**** Records supplied ****
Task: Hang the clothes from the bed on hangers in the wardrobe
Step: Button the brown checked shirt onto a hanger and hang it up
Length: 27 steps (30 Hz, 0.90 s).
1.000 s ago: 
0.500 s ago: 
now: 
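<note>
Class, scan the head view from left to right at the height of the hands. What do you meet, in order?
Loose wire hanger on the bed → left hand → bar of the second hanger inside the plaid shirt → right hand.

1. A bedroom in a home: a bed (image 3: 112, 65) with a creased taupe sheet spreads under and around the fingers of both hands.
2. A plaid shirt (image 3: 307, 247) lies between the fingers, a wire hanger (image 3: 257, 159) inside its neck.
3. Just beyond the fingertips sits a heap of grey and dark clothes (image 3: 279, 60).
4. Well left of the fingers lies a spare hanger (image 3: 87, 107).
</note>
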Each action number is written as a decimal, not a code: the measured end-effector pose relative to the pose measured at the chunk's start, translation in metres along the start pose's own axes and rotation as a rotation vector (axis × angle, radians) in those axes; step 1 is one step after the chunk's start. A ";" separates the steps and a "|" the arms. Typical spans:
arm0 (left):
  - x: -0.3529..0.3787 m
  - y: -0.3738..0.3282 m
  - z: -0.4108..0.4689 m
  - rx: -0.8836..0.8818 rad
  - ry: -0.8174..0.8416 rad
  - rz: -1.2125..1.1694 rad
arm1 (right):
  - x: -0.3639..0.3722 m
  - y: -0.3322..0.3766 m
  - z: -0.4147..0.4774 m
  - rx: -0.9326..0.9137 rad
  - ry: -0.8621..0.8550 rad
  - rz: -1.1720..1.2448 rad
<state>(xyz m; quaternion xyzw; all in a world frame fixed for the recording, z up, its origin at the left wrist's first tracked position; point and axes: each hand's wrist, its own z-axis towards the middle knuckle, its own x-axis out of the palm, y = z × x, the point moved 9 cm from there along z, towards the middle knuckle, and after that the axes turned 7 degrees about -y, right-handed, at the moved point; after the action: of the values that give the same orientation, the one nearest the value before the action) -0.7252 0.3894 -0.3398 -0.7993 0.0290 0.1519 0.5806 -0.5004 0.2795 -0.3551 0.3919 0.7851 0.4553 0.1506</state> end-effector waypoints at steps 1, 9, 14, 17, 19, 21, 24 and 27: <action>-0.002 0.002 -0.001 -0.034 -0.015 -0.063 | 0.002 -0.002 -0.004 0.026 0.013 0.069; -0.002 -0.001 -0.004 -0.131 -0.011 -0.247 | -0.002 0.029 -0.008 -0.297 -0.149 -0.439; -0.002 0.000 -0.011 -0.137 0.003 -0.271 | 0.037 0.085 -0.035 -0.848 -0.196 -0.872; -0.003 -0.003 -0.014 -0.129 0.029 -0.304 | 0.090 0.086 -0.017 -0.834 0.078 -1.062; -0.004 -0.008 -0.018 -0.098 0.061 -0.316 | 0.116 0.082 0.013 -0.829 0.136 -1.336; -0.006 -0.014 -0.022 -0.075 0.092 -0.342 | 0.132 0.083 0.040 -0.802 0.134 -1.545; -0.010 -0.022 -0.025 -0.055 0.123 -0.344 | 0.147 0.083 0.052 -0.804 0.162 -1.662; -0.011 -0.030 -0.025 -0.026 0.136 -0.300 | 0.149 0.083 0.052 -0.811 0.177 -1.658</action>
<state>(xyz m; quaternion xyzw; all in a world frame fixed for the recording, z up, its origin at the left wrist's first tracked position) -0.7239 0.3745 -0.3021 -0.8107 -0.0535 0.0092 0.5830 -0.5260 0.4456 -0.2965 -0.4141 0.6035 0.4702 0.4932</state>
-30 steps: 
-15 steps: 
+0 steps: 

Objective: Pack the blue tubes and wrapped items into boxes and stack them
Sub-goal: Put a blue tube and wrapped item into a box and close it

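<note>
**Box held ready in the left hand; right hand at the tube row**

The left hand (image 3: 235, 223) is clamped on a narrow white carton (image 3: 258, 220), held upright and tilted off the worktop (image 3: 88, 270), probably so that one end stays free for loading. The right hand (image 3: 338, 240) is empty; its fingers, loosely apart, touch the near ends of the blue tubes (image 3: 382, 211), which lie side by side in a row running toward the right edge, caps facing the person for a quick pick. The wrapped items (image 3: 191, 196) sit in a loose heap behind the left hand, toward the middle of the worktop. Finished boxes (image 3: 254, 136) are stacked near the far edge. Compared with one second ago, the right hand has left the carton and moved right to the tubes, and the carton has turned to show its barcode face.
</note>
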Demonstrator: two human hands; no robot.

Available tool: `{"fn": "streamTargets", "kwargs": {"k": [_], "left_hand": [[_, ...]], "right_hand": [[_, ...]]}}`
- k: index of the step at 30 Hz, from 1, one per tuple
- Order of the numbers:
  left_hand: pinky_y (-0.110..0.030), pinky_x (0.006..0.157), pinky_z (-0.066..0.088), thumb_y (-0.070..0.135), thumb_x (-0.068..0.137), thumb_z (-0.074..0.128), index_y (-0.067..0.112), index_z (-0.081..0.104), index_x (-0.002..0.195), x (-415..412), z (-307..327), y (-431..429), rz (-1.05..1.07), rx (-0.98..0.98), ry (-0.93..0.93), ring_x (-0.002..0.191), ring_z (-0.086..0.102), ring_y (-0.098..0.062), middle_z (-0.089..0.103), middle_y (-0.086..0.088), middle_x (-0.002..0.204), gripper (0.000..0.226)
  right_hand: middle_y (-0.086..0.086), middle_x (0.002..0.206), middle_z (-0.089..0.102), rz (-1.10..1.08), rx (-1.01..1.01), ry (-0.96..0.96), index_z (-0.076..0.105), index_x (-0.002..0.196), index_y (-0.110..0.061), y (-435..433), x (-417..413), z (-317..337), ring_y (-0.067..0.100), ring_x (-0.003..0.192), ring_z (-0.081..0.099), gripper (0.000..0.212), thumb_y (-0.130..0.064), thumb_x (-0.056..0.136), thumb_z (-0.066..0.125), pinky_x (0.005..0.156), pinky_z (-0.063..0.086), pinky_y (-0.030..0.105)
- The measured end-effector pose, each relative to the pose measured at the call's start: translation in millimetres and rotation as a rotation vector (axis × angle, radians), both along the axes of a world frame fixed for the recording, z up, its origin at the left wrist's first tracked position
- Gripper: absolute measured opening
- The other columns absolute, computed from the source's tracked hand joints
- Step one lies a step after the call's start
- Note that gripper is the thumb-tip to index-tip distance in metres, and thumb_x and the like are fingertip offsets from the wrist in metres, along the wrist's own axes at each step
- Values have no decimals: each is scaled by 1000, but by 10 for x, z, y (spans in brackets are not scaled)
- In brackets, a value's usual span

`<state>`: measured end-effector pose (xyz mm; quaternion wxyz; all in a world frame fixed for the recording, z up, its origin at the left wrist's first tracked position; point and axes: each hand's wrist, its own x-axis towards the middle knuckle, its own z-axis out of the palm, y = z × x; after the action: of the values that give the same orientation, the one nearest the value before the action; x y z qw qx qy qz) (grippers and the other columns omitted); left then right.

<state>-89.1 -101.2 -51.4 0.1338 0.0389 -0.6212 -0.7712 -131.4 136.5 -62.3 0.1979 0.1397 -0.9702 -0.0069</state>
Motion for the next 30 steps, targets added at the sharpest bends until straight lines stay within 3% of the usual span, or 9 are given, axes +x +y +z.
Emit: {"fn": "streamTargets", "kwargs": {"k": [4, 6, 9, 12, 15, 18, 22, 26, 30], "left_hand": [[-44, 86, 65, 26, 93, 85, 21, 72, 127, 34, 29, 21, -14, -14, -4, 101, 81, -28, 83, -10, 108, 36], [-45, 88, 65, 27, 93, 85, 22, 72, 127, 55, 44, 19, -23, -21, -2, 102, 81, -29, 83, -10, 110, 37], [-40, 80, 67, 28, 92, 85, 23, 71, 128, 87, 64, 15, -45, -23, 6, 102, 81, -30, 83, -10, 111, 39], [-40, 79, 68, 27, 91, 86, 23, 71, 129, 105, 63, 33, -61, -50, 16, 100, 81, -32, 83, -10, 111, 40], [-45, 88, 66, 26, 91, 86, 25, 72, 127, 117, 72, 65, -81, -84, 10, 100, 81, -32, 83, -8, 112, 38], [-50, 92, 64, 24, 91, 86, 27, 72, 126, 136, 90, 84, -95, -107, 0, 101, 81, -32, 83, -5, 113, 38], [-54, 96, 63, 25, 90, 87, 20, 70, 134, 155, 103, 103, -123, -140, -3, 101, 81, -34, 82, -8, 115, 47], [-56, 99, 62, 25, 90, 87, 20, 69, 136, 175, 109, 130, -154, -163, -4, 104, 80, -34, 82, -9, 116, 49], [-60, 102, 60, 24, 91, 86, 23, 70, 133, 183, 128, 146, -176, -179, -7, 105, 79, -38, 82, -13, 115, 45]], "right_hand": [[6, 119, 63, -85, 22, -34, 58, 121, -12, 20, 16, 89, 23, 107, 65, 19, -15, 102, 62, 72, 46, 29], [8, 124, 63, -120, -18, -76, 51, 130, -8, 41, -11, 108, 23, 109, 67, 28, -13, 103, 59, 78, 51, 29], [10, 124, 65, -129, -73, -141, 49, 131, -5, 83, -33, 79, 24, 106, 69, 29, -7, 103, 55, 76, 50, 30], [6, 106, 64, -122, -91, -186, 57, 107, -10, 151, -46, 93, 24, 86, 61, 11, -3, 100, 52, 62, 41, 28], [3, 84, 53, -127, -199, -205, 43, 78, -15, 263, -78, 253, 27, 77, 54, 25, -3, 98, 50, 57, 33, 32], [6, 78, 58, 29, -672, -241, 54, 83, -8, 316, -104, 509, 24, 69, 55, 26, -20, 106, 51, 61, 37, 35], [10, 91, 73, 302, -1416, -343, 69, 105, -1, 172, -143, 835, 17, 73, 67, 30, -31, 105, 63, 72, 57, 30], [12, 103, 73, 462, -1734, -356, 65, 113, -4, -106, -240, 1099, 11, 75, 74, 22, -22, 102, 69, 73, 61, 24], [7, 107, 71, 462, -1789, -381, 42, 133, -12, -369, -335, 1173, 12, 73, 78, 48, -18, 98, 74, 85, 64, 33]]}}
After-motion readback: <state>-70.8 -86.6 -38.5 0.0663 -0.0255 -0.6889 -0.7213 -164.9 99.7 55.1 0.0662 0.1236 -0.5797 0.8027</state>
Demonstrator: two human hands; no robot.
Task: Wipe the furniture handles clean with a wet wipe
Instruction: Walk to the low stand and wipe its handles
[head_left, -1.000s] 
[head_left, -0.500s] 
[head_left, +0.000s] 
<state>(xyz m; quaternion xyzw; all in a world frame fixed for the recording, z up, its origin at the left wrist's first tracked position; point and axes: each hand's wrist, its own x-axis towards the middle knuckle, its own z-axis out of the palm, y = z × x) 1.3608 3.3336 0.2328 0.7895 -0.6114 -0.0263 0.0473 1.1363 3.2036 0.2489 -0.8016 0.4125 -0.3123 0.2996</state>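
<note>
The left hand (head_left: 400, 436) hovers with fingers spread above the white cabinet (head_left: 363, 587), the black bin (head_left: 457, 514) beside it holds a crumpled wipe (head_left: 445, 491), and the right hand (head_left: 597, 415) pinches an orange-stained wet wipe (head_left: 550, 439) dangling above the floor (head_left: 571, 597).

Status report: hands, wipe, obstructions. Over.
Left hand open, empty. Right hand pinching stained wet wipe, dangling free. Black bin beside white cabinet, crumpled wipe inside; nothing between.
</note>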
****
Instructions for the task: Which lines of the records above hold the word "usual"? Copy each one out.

Answer section:
- In brackets, a value's usual span
Motion for the next 30 steps, targets added at the sharpest bends until straight lines stay within 3% of the usual span, or 9 are given, axes +x +y +z.

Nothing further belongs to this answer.